LETTER TO THE EDITOR

We were interested to read the article by Wrona et al. on a retrospective study of the outcome, as determined by the National Institute of Health Stroke Scale (NIHSS) and the modified Rankin Scale, of 307 patients with acute ischemic stroke (AIS) in the anterior circulation treated with thrombectomy [Wrona, P. et al., 2024]. It was found that delayed neurological improvement (DNI) on day 7 after thrombectomy increased the likelihood of a good functional outcome (GFO) on day 90 in half of the patients [Wrona, P. et al., 2024]. Among patients without DNI, 41% achieved a GFO on day 90 [Wrona, P. et al., 2024]. Predictors of GFO were young age, low baseline NIHSS score, thrombolysis prior to thrombectomy, absence of undetermined etiology, absence of pneumonia, and high hemoglobin on admission [Wrona, P. et al., 2024]. The study is convincing, but some points need to be discussed.

The first point is that apart from arterial hypertension, diabetes, hyperlipidemia, myocardial infarction, previous stroke, smoking and atrial fibrillation, no other comorbidities were considered as factors influencing the NIHSS or mRS after the intervention. Similarly, comedication in addition to concomitant thrombolysis should have been included in the analysis. In particular, antihypertensives, antidiabetics, antithrombotics, anticoagulants and drugs with sedative effects such as antidepressants, neuroleptics, antiseptics and tranquilizers can influence the NIHSS and mRS [Bansal, S. et al., 2013].

The second point is the retrospective design of the study [Wrona, P. et al., 2024]. Retrospective designs have the disadvantage that missing data cannot simply be supplemented, that desirable new data can no longer be generated and that the reliability of the data collected cannot simply be checked. We should know how many patients were excluded due to missing data and how the reliability of the collected data was checked.

The third point is that patients with symptom onset <6h before thrombectomy and stroke onset 6h to 24h after last well-being were included [Wrona, P. et al., 2024]. Thus, since symptoms occurred at most 18 hours before thrombectomy, it is conceivable that patients with a long latency between symptom onset and thrombectomy had a worse outcome compared to patients with symptom onset <6 hours. We should know whether the 90-day outcome depended on the latency between symptom onset and thrombectomy.

The fourth point is the definition of smoking [Wrona, P. et al., 2024]. Since those who smoked in the past were also classified as smokers, it is conceivable that those who smoked long before the current stroke were also wrongly classified as smokers. The risk of stroke, and therefore outcome, can differ greatly between those who smoked years ago and those who smoked until the thrombectomy.

The fifth point is that stroke volume or concomitant edema was not included in the assessment. Since patients with a large stroke volume or large edema may have a worse outcome compared to patients with a small stroke volume, or no edema it would have been imperative to analyse these influencing factors as well.
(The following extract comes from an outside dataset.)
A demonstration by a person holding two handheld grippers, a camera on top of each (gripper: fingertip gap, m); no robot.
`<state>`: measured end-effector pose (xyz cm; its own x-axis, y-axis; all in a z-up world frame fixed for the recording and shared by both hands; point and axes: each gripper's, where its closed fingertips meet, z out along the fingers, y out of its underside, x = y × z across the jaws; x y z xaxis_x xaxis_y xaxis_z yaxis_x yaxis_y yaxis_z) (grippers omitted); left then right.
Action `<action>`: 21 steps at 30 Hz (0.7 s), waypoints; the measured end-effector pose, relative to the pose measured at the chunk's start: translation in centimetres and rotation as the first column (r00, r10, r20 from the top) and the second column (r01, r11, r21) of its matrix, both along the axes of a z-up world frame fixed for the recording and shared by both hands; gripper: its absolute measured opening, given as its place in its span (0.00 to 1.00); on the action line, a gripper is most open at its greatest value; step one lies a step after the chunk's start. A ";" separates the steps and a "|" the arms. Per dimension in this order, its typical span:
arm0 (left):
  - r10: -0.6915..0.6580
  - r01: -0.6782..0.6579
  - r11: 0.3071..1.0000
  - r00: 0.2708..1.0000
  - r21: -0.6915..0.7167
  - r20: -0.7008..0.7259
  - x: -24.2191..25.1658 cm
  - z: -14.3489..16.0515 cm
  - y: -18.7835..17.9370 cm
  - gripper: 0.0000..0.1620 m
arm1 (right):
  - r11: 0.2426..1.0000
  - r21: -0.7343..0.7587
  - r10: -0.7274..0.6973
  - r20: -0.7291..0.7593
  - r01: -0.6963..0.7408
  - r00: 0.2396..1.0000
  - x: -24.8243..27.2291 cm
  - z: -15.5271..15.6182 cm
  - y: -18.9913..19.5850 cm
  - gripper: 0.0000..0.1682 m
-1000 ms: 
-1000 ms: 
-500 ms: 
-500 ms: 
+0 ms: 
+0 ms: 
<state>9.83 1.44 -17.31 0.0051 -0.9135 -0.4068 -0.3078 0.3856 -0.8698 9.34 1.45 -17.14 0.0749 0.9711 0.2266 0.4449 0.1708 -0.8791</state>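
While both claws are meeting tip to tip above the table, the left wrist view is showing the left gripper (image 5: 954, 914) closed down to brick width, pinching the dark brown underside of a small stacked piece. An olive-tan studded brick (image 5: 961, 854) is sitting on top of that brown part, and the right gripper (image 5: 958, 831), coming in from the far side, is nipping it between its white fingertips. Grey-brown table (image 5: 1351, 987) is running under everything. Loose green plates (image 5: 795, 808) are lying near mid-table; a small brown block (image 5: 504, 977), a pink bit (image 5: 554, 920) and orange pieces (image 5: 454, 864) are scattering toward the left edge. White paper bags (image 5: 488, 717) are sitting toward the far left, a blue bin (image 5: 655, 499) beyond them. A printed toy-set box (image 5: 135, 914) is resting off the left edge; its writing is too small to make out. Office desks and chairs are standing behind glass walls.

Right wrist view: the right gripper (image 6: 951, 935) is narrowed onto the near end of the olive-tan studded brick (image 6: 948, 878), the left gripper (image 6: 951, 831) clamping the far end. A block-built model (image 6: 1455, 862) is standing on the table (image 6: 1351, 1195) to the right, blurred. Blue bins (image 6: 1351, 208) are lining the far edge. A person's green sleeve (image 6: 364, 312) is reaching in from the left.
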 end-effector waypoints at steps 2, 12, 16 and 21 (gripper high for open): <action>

In summary, it can be said that the interesting study has limitations that relativize the results and their interpretation. Clarification of these weaknesses would strengthen the conclusions and could improve the study. Before drawing final conclusions about the 7-day DNI and 90-day GFO in patients with stroke after thrombectomy, not only a selected number of factors influencing the outcome, but the whole spectrum of influencing factors must be included in the analysis.

REFERENCES

1. Wrona, P., Wróbel, D., Popadynets, V., Jóźwik, J., Sawczyńska, K., Homa, T., Włodarczyk, E., Pułyk, R., Popiela, T., Słowik, A. & Turaj, W. “Predictors of good functional outcome in ischaemic stroke patients without delayed neurological improvement after mechanical thrombectomy.” Neurologia i Neurochirurgia Polska, 58.2 (2024): 185-192.
2. Bansal, S., Sangha, K. S. & Khatri, P. “Drug treatment of acute ischemic stroke.” American Journal of Cardiovascular Drugs, 13.1 (2013): 57-69.